Further, in our research we learned that consumer spending appears to be split evenly between preparing meals at home and eating out. This presents retailers with an opportunity to provide food service offerings for at-home dining. It’s no wonder that supermarket prepared foods are the fastest-growing segment of the food service industry.
Mary Kay O'Connor, vice president of special projects, International Dairy-Deli-Bakery Association.
How important are brands to today’s shoppers?
O’Connor: Private label sales appear to have slowed due in part to an improved economy. But interestingly, data shows that younger shoppers are more likely to purchase store brands to save money. At the same time, younger shoppers, namely millennials, believe that liking the brand is as important as liking the food. Complete transparency has become a key factor for building brand loyalty. Millennials are more likely to purchase brands that are socially responsible, support charitable organizations and are authentic to ethnic heritage.
What’s trending in retail packaged foods?
O’Connor: Almost 45 percent of millennials identify as ethnic or multicultural, making this generation the most diverse in US history, with food purchasing decisions no longer based on their lineage or familial customs. Multiculturalism is growing and it’s changing the way food retailers and manufacturers look at consumer buying behaviors. The result is a blurring of lines separating ethnic consumer demographics. Retailers in tune with consumer shopping patterns can provide innovative solutions to appeal to the changing palates of today’s shoppers.
Consumers are attracted to brands that are socially responsible and support charitable organizations. It pays for a brand to be transparent.
For example, research shows that the appeal of American cuisine, as well as Southern cooking, tapers with age. Younger generations find Indian and Southeast Asian cuisine especially appealing, and they don’t necessarily consider it to be ethnic or foreign, as older generations often do.
What else stands out about millennials, and their successor, Generation Z?
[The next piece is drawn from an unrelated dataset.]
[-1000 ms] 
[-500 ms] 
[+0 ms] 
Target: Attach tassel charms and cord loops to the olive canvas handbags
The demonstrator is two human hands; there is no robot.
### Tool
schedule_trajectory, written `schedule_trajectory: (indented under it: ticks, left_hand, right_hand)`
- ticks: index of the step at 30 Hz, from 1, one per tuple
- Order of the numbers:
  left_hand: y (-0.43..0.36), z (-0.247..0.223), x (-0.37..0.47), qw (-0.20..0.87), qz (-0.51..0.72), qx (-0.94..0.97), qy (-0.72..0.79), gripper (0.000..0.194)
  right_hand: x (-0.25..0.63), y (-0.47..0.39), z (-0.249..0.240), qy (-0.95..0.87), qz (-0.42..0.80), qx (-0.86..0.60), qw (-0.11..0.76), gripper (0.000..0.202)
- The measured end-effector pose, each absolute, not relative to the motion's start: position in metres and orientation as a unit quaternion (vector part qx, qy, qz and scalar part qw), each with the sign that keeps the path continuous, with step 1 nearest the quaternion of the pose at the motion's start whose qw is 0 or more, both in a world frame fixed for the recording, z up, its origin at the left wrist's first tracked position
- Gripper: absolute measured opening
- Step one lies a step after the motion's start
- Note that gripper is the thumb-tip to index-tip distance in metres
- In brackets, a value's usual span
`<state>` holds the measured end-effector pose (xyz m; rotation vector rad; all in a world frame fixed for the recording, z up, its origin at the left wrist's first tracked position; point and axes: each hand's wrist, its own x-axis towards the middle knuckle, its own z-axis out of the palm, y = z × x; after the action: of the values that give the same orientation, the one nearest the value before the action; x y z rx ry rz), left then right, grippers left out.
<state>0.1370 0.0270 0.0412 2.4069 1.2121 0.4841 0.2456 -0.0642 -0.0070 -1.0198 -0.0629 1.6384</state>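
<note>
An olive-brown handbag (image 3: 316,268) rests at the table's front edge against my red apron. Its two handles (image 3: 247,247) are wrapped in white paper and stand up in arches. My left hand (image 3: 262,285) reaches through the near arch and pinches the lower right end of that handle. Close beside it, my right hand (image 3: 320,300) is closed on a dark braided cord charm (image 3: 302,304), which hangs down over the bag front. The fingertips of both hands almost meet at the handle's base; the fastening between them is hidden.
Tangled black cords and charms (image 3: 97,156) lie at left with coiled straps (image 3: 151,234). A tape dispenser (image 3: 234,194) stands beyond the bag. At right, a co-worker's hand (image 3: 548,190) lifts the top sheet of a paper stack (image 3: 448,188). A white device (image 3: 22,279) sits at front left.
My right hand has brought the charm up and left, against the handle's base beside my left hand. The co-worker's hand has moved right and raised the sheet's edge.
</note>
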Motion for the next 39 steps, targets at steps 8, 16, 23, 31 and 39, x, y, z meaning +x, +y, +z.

O’Connor: There are four generations — silent, boomers, X and millennials — in the aisle with a fifth — Z — close behind. If we see millennials as being multicultural, just wait with Gen Z. Research shows that very soon more than half of all U.S. households will be considered multicultural. With this comes a curiosity for adventurous cuisines, which they learn about from social media. Technology plays a vital role for Gen Z, even more so than millennials. The good news for retailers is that despite being the first generation not knowing a world without cellular phones, brick-and-mortar stores play an important role in Gen Z’s shopping habits, with about two-thirds shopping them most of the time. It’s all about the experience.
Retailers need to step up, however, as currently less than 20 percent are delivering the experience Gen Z wants. Retailers should also be aware that millennials are more likely than other generations to incorporate a customized eating approach, such as meal planning, adhering to paleo and other diets of the like, and purchasing local or environmentally friendly products. We expect Gen Z to be the same.